Dionne Bainbridge

Personal information
- Born: Dionne Estelle Bainbridge 18 March 1978 (age 48) Auckland, New Zealand

Sport
- Country: New Zealand
- Sport: Swimming

= Dionne Bainbridge =

New Zealand swimmer (born 1978)

Dionne Estelle Bainbridge (later Coluccio; born 18 March 1978) is an Olympic swimmer from New Zealand.
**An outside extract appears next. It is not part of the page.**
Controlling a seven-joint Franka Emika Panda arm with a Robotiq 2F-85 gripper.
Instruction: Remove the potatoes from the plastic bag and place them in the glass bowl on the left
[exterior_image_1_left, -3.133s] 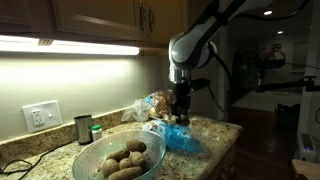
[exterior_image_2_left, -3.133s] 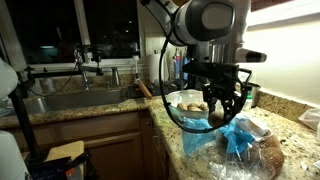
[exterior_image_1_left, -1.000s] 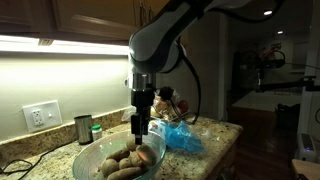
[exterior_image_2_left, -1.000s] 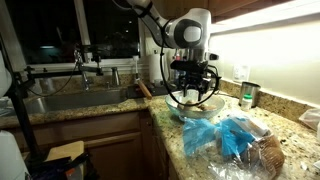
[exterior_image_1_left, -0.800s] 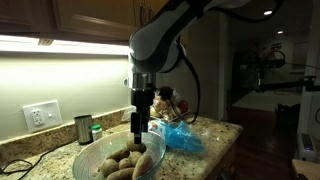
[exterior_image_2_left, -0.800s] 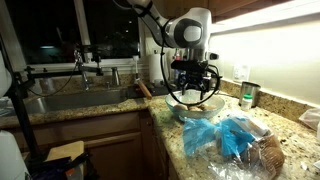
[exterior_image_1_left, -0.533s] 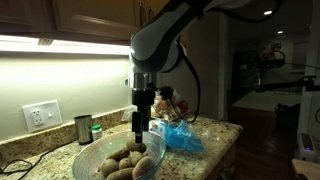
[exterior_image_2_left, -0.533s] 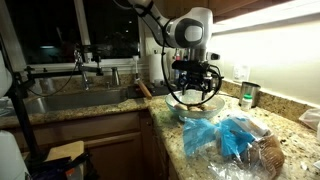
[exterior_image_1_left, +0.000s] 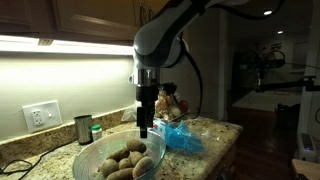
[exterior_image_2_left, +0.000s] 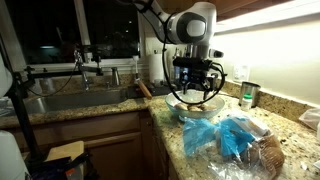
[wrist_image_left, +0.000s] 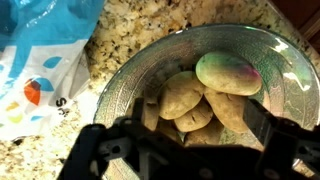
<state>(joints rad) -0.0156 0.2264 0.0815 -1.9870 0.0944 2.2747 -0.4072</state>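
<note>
The glass bowl (exterior_image_1_left: 92, 160) (exterior_image_2_left: 183, 108) (wrist_image_left: 130, 85) stands on the granite counter with several brown potatoes (exterior_image_1_left: 126, 159) (wrist_image_left: 190, 100) piled in it. The blue and clear plastic bag (exterior_image_1_left: 181, 136) (exterior_image_2_left: 226, 136) (wrist_image_left: 40, 70) lies crumpled beside the bowl. My gripper (exterior_image_1_left: 144, 129) (exterior_image_2_left: 197, 93) (wrist_image_left: 195, 135) hangs straight above the bowl, a little over the pile. It is open, and nothing sits between its dark fingers (wrist_image_left: 262, 125). One potato (wrist_image_left: 228, 72) lies on top of the heap.
A metal cup (exterior_image_1_left: 83, 128) and a small green bottle (exterior_image_1_left: 96, 131) stand behind the bowl near a wall outlet (exterior_image_1_left: 40, 116). A bread bag (exterior_image_1_left: 165, 103) (exterior_image_2_left: 268, 156) lies past the plastic bag. A sink (exterior_image_2_left: 70, 100) adjoins the counter.
The gripper has opened over the bowl, let a potato drop onto the pile, and risen slightly.
</note>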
Bainbridge was born in 1978 in Auckland, New Zealand. Bainbridge was one of the 14 swimmers who represented New Zealand at the 1996 Summer Olympics in Atlanta, United States, and she competed at three events. Bainbridge was in a team with Anna Wilson, Sarah Catherwood, and Alison Fitch to compete in the 4 × 200 metre freestyle relay. They came fifth in their heat and did not qualify for the final; their overall placement was 11th out of 21 teams. In the 200 metre freestyle, she qualified for the B final and came 15th out of 42 competitors. In the 400 metre freestyle, she qualified for the B final and came 14th out of 39 competitors.

Bainbridge is New Zealand Olympian number 690. When Barry Maister as head of the New Zealand Olympic Committee (NZOC) had the project of honouring the country's Olympic competitors, Bainbridge was among the last nine individuals that the NZOC had yet to track down.